Davanti alla sua faccia da pesce lesso, perdo ogni controllo. Balbetta qualche scusa ma non mi interessa. Agguanto la sua borsa poggiata sul mio comò e la apro. Non devo frugare per trovare il libro maledetto e quando lo vedo – un formato tascabile mezzo ingiallito dalla copertina rosa confetto – non posso trattenere ancora una volta un ghigno cattivo.
“…Non mi sono distratta, lo giuro, io…”
“Zitta! Devi solo stare zitta, cinese del cazzo! Io mi sono fidata di te e tu mi hai pugnalato alle spalle!” Il sibilo diventa urlo e il ghigno pian piano si unisce a un principio di lacrime. Perché ho paura ora e con la mente sto già pensando a come fare dopo che avrò mandato questa ragazza via a calci nel sedere fuori da casa mia. “Tu leggevi mentre io dormivo, tu leggevi mentre io sarei anche potuta morire! Morire senza saperlo… lo capisci, questo? Ah e vuoi sapere una cosa? Beth muore nel sonno!” esclamo, lanciandole con furia il suo Piccole Donne Crescono addosso.

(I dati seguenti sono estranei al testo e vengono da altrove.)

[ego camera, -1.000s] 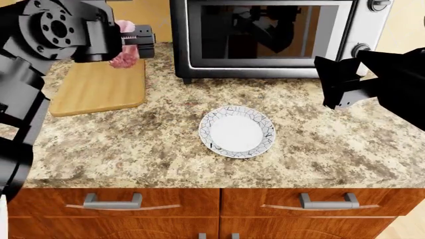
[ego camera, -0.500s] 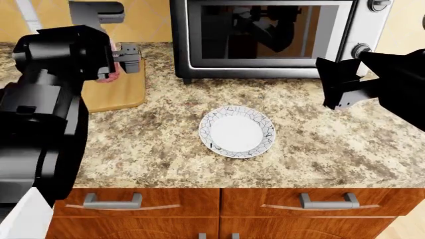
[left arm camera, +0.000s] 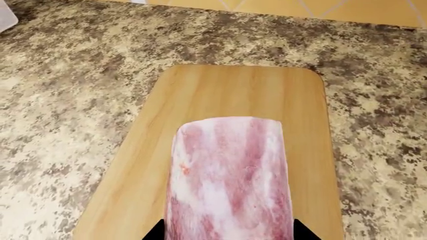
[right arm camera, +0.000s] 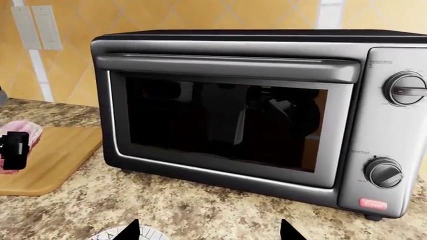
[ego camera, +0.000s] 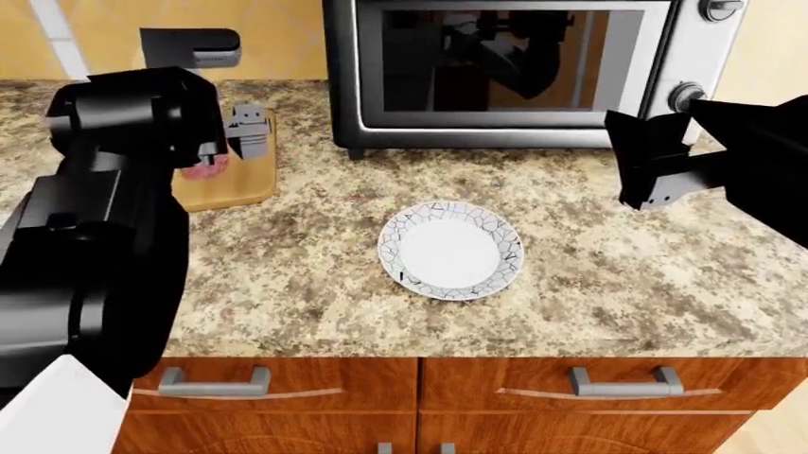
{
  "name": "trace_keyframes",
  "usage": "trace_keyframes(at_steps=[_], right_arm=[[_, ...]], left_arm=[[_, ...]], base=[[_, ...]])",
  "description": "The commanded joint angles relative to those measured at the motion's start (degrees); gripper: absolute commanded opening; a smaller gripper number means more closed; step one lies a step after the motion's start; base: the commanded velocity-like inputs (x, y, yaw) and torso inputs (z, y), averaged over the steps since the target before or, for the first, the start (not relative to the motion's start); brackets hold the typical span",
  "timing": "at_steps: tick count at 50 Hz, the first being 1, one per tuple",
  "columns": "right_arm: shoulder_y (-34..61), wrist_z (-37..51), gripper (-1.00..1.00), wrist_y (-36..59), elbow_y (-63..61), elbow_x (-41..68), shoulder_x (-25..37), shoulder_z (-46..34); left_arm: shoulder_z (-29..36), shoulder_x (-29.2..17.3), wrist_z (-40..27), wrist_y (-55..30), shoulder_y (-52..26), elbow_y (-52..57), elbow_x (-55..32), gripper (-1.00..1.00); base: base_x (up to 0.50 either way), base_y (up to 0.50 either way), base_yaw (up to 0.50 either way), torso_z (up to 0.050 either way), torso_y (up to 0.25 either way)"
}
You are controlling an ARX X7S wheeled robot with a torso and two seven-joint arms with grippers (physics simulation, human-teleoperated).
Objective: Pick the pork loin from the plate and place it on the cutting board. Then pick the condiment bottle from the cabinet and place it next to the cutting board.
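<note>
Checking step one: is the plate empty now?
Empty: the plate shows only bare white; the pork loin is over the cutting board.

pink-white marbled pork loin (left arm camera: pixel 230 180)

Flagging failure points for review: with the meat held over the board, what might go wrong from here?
1. The left tool holds the pork loin over the cutting board; released high, the round log might roll onto the counter.
2. The bulky left arm hides most of the board in the head view, so placement is hard to judge.
</note>
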Motion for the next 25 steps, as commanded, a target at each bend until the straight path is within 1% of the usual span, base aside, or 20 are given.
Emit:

Mi accascio al suolo e piango. Mi copro il viso per non partecipare più a una conversazione di cui non mi interessa nulla. Non mi interessa più niente e a malapena sento la porta d’ingresso sbattersi, mentre rivedo invece davanti agli occhi solo il sorriso etereo di mia madre spirata dolcemente al mio fianco.
Non so quanti minuti passano prima di riuscire a prendere di nuovo il computer e ad aprire il browser. Vorrei cominciare la ricerca di una nuova infermiera, ma prima che possa farlo una notizia sulla home colpisce i miei sensi riducendoli in poltiglia: per via del coronavirus, la zona rossa si è estesa a tutta Italia e non si può più uscire di casa.
Vorrei piangere dalla disperazione, vorrei ridere dall’ironia. Dove la trovo ora un’infermiera a mia disposizione per tutta la notte? Ma stranamente non ho nessuna reazione, mi alzo stancamente e vado in cucina per prepararmi un’enorme dose di caffè amaro.
Lo sanno quelli del Governo che per salvare la gente dai contagi stanno condannando me alla morte? Sorseggio il caffè, ridacchiando da sola. Una sola domanda nella mia mente: morirò prima per privazione di sonno o per qualche aritmia una volta che senza accorgermene finirò per addormentarmi?
Intanto, muoio di paura. Come cazzo ci arrivo io al tre aprile?




 
Una tomba bianca. Anna Dimitri in Oleandro 1960 – 1988.
“Piccola, mamma è volata via. Ma almeno non ha sofferto: è morta nel sonno senza neanche rendersene conto”.
È iniziata così la mia mania. Quella notte, quella del funerale di mia madre, è stata la prima che ho passato con gli occhi spalancati.




















NDA: La somnifobia (la paura del sonno) l'ho declinata in questa storia alla paura di morire nel sonno (anche se ovviamente può avere diverse sfumature). So che ci sono alcuni elementi di esagerazione, ma sono voluti: volevo proprio puntare all'assurdità a cui può spingere la paura. Un'altra scelta narrativa è stata quella di mostrare la fobia più che soffermarmi sull'introspezione: non so quanto l'esperimento sia riuscito ma posso dire di essermi divertita a scriverlo.
I riferimenti al coronavirus non sono casuali, ovviamente. Ho iniziato a scrivere questa storia proprio appena l'emergenza era comparsa sul suo italiano e l'ho terminata oggi che siamo ancora in quarantena forzata. mi sembrava carino riflettere questa situazione nella storia, specialmente perchè andava ad acuire la condizione della protagonista.
Ultima nota per il titolo: è preso da una canzone omonima di Naughty Boy feat i Bastille.